Credulidad y postverdad

La semana pasada leí en ‘El País’ un excelente trabajo de investigación periodística firmado por Joaquín Gil. La cosa va de estafas. Nada nuevo: los timos están documentados desde el Egipto faraónico. En este caso, sin embargo, el asunto tiene un interés muy especial debido al momento en que se produjo. Entre los años 2011 y 2012, los indicadores relacionados con la crisis económica tocaron fondo. La depauperación de las clases medias llegó a límites realmente preocupantes. En Europa no se habían visto desde finales de la década de 1920, con los efectos políticos que todos conocemos. Pues bien, justo en ese momento aterrizó en Madrid un señor mexicano que prometía intereses anuales del 700%. No, no me he equivocado añadiendo dos ceros al 7: dice setecientos por ciento. Esto quiere decir que usted invertía 15.000 euros, por ejemplo, y al cabo de 12 meses tendría 120.000. No está mal, ¿verdad? Este cebo se lo tragaron unas 5.000 personas de toda condición. Obviamente, se trataba de un truco más viejo que Matusalén: el de la pirámide de oro. Las ganancias, en este caso, se justificaban a partir de operaciones legales relacionadas con la publicidad en internet. Pero el enigma no es ese, sino la insensata creencia en la posibilidad de hacer un cajón del 700% en un momento como aquél y sin mover un dedo.

 

Recuerdo, hace aproximadamente 15 años, una persona que me cantó las bondades de invertir en sellos, con una rentabilidad de casi el 20%, que no tenía nada que ver con la de los productos financieros de la época. Recuerdo igualmente que, hace unos 25 años, se puso de moda la estafa de la multipropiedad, que es una figura legal que ni siquiera existe el término, juega a confundir los derechos de uso (que son algo) con los de acceso real a la propiedad (que son otra). Increíblemente, aunque hay personal que lo traga. Podríamos poner muchos ejemplos, pero lo que aquí nos interesa es otra cosa: ¿qué motiva a alguien a creerse que le darán un 700% de intereses por su carita? ¿La codicia? ¿La ignorancia? ¿Una mezcla explosiva de las dos cosas? Esta explicación es trivial e insatisfactoria.
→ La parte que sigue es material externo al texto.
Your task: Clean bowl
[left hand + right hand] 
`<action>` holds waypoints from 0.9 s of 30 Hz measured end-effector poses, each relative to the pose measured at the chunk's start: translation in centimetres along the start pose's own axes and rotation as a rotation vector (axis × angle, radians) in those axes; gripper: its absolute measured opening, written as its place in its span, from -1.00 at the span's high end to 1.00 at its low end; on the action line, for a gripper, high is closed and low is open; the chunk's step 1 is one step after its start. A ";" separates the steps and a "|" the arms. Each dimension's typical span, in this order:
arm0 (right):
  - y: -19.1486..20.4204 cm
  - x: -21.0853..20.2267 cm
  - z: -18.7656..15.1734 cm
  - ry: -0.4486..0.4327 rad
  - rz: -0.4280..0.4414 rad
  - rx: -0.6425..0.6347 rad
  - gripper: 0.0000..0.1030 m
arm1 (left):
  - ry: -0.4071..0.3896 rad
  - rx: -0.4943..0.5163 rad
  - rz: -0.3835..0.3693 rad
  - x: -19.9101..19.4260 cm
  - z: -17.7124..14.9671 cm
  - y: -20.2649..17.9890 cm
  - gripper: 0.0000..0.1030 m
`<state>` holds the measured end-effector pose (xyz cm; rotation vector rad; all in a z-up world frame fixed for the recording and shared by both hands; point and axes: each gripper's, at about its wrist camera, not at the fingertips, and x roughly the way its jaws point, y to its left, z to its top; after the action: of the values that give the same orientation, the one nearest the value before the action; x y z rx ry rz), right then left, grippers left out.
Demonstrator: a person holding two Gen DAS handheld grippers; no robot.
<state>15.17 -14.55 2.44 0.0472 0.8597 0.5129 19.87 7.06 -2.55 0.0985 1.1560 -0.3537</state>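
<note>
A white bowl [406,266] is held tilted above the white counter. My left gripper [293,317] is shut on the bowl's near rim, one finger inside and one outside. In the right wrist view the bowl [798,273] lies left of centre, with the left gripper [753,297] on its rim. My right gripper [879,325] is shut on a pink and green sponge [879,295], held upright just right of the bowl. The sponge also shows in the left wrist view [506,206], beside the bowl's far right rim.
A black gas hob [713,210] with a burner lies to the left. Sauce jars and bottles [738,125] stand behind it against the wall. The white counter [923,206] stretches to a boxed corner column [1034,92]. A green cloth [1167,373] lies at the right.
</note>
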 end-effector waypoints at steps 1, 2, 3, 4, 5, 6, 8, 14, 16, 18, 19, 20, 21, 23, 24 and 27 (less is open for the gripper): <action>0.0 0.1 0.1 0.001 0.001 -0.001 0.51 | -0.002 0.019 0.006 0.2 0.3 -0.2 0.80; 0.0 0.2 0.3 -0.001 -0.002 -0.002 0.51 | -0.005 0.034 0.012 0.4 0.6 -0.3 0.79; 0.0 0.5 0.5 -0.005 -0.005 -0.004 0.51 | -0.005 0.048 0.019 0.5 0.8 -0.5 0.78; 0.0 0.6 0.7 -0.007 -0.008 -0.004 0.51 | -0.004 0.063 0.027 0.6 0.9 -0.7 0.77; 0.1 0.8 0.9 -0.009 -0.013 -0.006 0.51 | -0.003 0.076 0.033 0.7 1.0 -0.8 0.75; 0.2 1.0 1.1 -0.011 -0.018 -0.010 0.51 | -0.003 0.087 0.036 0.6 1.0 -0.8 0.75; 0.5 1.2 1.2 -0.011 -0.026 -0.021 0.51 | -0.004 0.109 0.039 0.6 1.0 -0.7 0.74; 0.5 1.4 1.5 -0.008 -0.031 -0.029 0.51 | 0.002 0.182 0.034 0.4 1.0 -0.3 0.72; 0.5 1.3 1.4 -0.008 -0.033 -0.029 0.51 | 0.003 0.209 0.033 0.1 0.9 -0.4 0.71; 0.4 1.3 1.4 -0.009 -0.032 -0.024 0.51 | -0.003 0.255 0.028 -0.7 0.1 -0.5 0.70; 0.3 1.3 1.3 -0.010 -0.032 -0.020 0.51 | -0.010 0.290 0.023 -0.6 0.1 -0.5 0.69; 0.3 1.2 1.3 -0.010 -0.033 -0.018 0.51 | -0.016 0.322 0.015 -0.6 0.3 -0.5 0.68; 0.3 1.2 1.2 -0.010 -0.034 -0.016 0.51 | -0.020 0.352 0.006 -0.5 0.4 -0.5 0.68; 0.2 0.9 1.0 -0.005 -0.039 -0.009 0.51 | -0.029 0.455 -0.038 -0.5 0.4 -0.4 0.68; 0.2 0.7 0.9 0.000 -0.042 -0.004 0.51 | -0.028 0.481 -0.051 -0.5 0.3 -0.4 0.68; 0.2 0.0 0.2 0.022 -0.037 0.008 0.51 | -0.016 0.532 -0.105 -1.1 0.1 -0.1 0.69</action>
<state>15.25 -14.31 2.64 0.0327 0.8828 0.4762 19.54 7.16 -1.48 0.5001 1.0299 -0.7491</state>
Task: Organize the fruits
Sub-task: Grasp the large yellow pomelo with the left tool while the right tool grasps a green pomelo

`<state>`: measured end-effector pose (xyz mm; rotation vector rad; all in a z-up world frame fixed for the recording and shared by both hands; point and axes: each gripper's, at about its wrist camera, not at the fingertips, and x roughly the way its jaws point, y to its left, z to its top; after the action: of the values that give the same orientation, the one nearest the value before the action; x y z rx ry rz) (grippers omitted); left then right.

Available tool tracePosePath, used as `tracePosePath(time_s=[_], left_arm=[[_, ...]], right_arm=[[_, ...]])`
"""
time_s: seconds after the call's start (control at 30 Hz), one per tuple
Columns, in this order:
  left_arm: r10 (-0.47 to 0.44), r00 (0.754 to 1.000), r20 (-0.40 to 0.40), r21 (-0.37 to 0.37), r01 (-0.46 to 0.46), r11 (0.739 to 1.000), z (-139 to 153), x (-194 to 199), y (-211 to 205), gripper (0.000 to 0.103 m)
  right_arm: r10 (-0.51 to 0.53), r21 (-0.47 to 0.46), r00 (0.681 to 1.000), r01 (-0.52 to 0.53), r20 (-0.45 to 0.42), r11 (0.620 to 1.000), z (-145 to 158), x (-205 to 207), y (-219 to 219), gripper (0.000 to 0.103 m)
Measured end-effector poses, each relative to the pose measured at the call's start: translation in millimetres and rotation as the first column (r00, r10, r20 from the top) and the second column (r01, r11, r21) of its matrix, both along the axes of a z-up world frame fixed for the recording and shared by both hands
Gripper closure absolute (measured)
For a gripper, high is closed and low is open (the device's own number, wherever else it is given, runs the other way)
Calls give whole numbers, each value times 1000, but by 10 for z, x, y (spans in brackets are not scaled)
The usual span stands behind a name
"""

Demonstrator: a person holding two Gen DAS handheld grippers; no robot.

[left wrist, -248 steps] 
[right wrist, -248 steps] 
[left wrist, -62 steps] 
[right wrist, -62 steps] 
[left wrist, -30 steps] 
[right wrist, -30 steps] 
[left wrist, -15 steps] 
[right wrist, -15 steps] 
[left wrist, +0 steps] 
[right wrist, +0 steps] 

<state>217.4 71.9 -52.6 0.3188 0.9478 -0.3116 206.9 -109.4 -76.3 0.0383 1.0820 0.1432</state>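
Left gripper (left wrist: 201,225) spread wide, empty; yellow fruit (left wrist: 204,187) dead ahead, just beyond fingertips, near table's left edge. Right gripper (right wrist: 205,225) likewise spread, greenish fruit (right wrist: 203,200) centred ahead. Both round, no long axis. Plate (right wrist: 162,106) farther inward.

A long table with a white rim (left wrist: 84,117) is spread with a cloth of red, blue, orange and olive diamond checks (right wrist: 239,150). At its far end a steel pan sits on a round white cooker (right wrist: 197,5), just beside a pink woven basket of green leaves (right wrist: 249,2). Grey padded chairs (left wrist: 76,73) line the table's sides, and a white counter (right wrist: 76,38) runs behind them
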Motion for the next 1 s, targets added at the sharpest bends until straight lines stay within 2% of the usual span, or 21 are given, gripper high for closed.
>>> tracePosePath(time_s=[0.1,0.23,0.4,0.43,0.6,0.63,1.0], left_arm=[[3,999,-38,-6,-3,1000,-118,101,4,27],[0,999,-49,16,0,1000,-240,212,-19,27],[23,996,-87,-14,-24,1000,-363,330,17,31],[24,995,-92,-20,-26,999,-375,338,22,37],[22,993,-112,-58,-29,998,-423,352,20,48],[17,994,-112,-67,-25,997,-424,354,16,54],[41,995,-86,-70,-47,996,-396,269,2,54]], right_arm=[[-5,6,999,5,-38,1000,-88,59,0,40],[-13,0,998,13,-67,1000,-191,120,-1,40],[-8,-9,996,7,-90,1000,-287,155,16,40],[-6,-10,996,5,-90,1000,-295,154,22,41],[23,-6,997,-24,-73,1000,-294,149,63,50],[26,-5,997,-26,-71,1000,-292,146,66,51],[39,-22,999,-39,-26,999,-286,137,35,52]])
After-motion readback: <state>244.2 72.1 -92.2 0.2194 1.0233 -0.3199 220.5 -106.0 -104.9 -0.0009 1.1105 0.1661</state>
Hay personas con una formación adecuada y una actitud vital que no tiene nada que ver con la tacañería que no ve la punta del anzuelo, y se la tragan. ¿Cómo explican, pues, estas situaciones?

 

Cada vez tengo más claro que la sospecha sistemática, por defecto, y la credulidad forman pared. Son dos caras de la misma moneda, como se puede ver en el caso de las personas que fantasean constantemente retorcidas teorías conspirativas. Por norma general, son también los que se acaban creyendo las cosas más inverosímiles (estoy pensando en los personajes que pasan por el programa de Iker Jiménez, para entendernos). Al ‘suspicaz’ profesional le acaban timando: ¡qué cosas! Quien ha teorizado muy bien todo esto ha sido el filósofo Boris Groys. Afirma que atamos cada vez más nuestras decisiones al flujo de signos superpuestos que segregan los medios de comunicación de masas de forma incesante. Todo lo que se nos muestra es percibido como sospechoso: una superficie manipulada por fuerzas oscuras y recubierta por infinitas aglomeraciones de signos, por capas de imágenes descontextualizadas, por migajas recompuestas de fotografías ignotas o por textos de autor incierto, o incluso inexistente por completo. La duda hacia los medios convierte así en una especie de costumbre, una especie de escepticismo banal en forma de resorte mental. Si lo leemos en el diario es porque lo ha decidido alguna oscura conspiración de intereses secretos.

 

En cambio, confiamos en aquellas cosas que nos aportan un determinado grado de bienestar emocional. Es justamente así como el Oxford Dictionary define la postverdad («Que está relacionado o denota circunstancias en que los hechos objetivos tienen menos influencia en la formación de la opinión pública que las apelaciones a la emoción y las creencias personales»). En la era de la postveridad, el hecho de que determinadas cosas sean ciertas o no es exactamente secundario. Lo importante es que sean emocionalmente satisfactorias. La codicia y la ignorancia también hacen, claro, pero cada vez menos. Uno puede entender en esta clave la estafa que comentábamos al principio, pero no, por ejemplo, los cada vez más abundantes despropósitos pseudocientíficos relacionados con la dieta «sana», es decir, la que persigue la inmortalidad del alma postmoderna. La pirámide de oro o la venta de la Sagrada Familia están en horas bajas. Ahora buscamos cosas que nos hagan sentir mejor. Tanto da que sean una gilipollez: lo importante es que nos hagan sentir cosas, como aseguran todos los anuncios de coches.